1. Programs that persuade men to reduce their number of sexual partners could greatly reduce the risk of HIV acquisition for their female partners. [See also Transforming Gender Norms]
Reduction in concurrent sexual partnerships may have contributed to the recently observed decline in HIV prevalence in Zambia. While the proportion of women engaging in concurrent partnerships was less than 2%, there was a significant decline in concurrent partnerships for young urban men and older rural men. Men were 7 times more likely than women to report several ongoing relationships in both 1998 and 2003 in the young age group and 6 to 17 times more likely in the age group 25 to 49. Polygamy was common among older rural men (12%). The percent of rural men aged 15 to 24 who reported concurrent sexual partners declined from 58% in 1998 to 3.5% in 2003; among urban male youth aged 15 to 24 from 7.1% in 1998 to 1.9% in 2003 and among rural men aged 25 to 49 from 17.8% in 1998 to 11.9% in 2003. In addition, reported condom use increased during the most recent sexual intercourse both with the spouse and with the latest non-cohabitating partner increased from 1998 to 2003. An important predictor of concurrency was early sexual debut and early entry into marriage, as well as absence from home.
A study from 2003 to 2007 of women and men presenting for VCT at a community-based AIDS service organization in Moshi, Tanzania found that the number of partners was strongly associated with rates of HIV seropositivity for both men and women. However, even women reporting lifetime monogamy had a high risk for HIV infection. Of 6,549 clients, 3,067 were female, with 25% of the women and 10% of the men HIV-positive. Among 1,244 monogamous females, 34% were HIV-positive. Among 423 monogamous males, 4% were HIV-positive. A monogamous female with a partner who had other partners (as is the case for polygamy) or who did not know if the partner had other partners was 36% more likely to be HIV-positive than an otherwise identical female who reported no partners with other partners. The risk increased up to 45% for women with five or more partners and 15% for men with five or more partners. In a multivariate analysis, HIV seropositivity among monogamous women was associated with reporting a partner with other partners; among monogamous men, with age. Women having more than one lifetime sexual partner reported fewer total partners, with a median of three, as compared to a median of four among men.

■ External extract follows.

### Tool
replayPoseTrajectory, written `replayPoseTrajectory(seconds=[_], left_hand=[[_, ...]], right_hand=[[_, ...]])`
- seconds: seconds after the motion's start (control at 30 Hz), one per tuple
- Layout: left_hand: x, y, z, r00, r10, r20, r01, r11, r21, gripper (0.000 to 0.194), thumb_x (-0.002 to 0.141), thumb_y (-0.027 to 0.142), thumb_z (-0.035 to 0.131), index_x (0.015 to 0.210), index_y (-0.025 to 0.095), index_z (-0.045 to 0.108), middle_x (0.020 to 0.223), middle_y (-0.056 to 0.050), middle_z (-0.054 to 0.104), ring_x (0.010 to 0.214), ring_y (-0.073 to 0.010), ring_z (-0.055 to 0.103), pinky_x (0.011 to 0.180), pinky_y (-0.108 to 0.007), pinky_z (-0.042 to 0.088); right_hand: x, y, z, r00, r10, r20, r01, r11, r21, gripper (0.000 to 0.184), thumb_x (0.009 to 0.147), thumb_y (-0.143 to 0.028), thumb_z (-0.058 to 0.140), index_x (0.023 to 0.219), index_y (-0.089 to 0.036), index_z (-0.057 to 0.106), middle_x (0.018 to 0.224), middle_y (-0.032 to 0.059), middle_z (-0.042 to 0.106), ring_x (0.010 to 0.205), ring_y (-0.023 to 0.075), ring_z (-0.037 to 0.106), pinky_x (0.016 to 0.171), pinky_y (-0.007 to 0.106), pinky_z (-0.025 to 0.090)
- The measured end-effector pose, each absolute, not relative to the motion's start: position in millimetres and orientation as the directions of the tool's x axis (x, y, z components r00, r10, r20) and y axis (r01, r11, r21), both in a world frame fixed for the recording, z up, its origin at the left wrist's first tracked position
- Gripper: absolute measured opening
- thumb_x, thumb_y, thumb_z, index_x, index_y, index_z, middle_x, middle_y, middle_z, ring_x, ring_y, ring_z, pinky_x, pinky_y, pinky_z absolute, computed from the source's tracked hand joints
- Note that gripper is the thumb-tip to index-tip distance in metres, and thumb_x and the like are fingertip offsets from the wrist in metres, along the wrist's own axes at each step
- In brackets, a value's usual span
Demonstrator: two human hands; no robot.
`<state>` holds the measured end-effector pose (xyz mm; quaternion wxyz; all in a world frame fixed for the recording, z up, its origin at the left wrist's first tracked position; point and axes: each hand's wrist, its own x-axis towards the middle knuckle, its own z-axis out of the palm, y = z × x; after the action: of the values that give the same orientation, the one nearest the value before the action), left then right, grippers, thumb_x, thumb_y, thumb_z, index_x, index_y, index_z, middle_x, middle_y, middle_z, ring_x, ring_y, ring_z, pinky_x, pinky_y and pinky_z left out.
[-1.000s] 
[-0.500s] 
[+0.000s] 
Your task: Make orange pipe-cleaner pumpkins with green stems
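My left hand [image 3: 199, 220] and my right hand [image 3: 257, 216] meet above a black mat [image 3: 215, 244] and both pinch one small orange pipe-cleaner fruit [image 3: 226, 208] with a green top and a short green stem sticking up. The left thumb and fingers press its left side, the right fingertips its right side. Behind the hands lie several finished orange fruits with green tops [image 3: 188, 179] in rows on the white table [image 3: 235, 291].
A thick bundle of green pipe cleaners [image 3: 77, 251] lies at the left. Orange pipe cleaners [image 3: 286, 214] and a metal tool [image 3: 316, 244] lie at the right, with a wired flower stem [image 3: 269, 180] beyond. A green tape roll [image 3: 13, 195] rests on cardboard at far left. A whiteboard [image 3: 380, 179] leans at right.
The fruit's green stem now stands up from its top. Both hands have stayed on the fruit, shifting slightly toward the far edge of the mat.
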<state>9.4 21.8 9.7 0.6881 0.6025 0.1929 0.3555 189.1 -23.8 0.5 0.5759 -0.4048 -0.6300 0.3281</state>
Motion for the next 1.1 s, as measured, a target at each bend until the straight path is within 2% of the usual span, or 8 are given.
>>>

Sixteen focus group discussions with 200 women and men, aged 32-55 held in 2007 in Zimbabwe to discuss underlying factors and programs in 1992, 1999 and 2006-2007 mirrored epidemiologic survey findings from 2000 to 2005: social norms changed to reduce acceptability of casual sex and payment for sex. In addition, between 2006 and 2009, 24 in-depth interviews were held with key AIDS experts in Zimbabwe, along with a review of 120 publications. As one man in a focus group discussion said, “These days when a man is said to have two or more wives, he is seen as uncivilized” (Muchini et al., 2011: 491). Participants mentioned messages concerning fidelity and increased availability of condoms. Growing poverty also reduced men’s ability to afford multiple partners (Muchini et al., 2011). Evidence from surveys, qualitative research and expert opinion indicates that the drop in national HIV prevalence in Zimbabwe is due in part to a reduction in multiple and concurrent partnerships and to changes in norms regarding such partnerships. HIV prevalence has declined in Zimbabwe by around 50 percent and data from national surveys indicate an approximate 30 percent reduction in the proportion of men reporting extramarital partners between 1999 and 2005/06. A national stakeholders meeting concluded that the reduction in multiple partnerships was “the most likely proximate cause of the most recent decline in HIV risk” (Halperin et al., 2011: 2). HIV programs have incorporated these new norms into messages by more assertively warning against multiple and concurrent partners and fidelity, in addition to other programming.